Blessed Be.. always Love!
Lorraine*
I can really relate. I injured my foot last winter and had to have surgery. For more than a month I couldn’t drive, so I had to cancel all the engagements. I believe this injury happened because I wasn’t spending enough time and energy on what was most important in my life at this time (launching a new business) and instead taking in too many things that should have given a lower priority. I was so frustrated that I didn’t get my new business rolling. I felt overwhelmed all the time and wasn’t taking care of myself very well. While I had to deal with a lot of pain and inconvenience during my recovery period, my injury was also a blessing because it gave me an opportunity to realize what’s most important to me in my life and give the highest priority to the activities related to that while having the courage to drop unimportant matters no matter what other people think of me. I was stuck in my house for a long time, but I enjoyed having extra time for myself without worrying about what I have to do tomorrow day after day. I was also able to use this downtime to create a beautiful website for my new business.
Collete, I hope you don’t have to deal with a lot of pain and discomfort. I pray for your smooth recovery.
Chikako
Colette,
So sorry to hear about your accident.
Sometimes we are dealt some things in life that is all about making changes when we least expect it. My life has been dotted with two major wake up calls, coming 27 years apart, both were surprising events, but wake up calls nonetheless.
The first was an stoopid accident on a ski slope which cut me off at the knees for years. The second, however, was a surgical procedure gone awry. The first slowed me down, the second stopped me in my tracks as it nearly terminated my life.
While I thought I had learned my lesson the first time, the second was more than just a hammer over the head!
After both I did make life changing alterations to how I lived, worked and thought. Both events, in my case, were centered around work and ambition. Looking back, both came at a time when I was so busy and ensconced in my work and the need to succeed, I had forgotten how to LIVE!
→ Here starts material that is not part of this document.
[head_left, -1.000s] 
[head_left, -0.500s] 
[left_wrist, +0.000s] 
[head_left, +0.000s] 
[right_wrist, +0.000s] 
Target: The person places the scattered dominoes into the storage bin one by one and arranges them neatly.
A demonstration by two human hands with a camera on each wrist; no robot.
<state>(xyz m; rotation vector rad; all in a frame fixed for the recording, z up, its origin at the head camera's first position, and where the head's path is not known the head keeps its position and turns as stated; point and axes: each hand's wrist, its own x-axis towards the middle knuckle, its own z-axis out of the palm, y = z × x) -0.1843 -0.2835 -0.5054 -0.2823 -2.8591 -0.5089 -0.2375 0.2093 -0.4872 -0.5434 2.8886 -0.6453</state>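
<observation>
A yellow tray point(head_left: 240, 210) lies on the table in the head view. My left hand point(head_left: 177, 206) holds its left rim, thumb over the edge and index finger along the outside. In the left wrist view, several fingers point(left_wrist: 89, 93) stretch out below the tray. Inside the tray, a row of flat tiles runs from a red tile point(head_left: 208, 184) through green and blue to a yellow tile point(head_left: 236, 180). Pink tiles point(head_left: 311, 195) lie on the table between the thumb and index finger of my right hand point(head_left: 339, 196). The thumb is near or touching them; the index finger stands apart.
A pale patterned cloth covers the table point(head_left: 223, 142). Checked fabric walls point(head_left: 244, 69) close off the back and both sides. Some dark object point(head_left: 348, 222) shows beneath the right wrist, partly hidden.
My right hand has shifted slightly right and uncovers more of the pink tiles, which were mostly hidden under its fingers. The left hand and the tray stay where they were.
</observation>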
So, these events are really periods of time where it is suggested that we do a deep level gut check. Both for me were reinforcements that my gut was right and I was not LISTENING. Both were centered around ambition and work and am not I knew what was really important to ME!
It has taken years to implement a new lifestyle after the last wake up call, but can honestly say I have LIVED more in the last year and a half than I have lived in my lifetime. I spent last winter living in paradise where every trip to the beach was used to throw a little bit more ambition out to the sea.
While I am still following my passion and doing the work I love, there is time for me to travel and see things I have never seen, do things I have never done and am still learning how to just be, where ever that may be. I feel I have finally arrived. The balance is extraordinary. The need to live and enjoy the simple things in life is finally more important than the need to succeed! It has taken a lifetime to arrive in this place. And is not the destination any more. It is about the journey. And what a journey this has been!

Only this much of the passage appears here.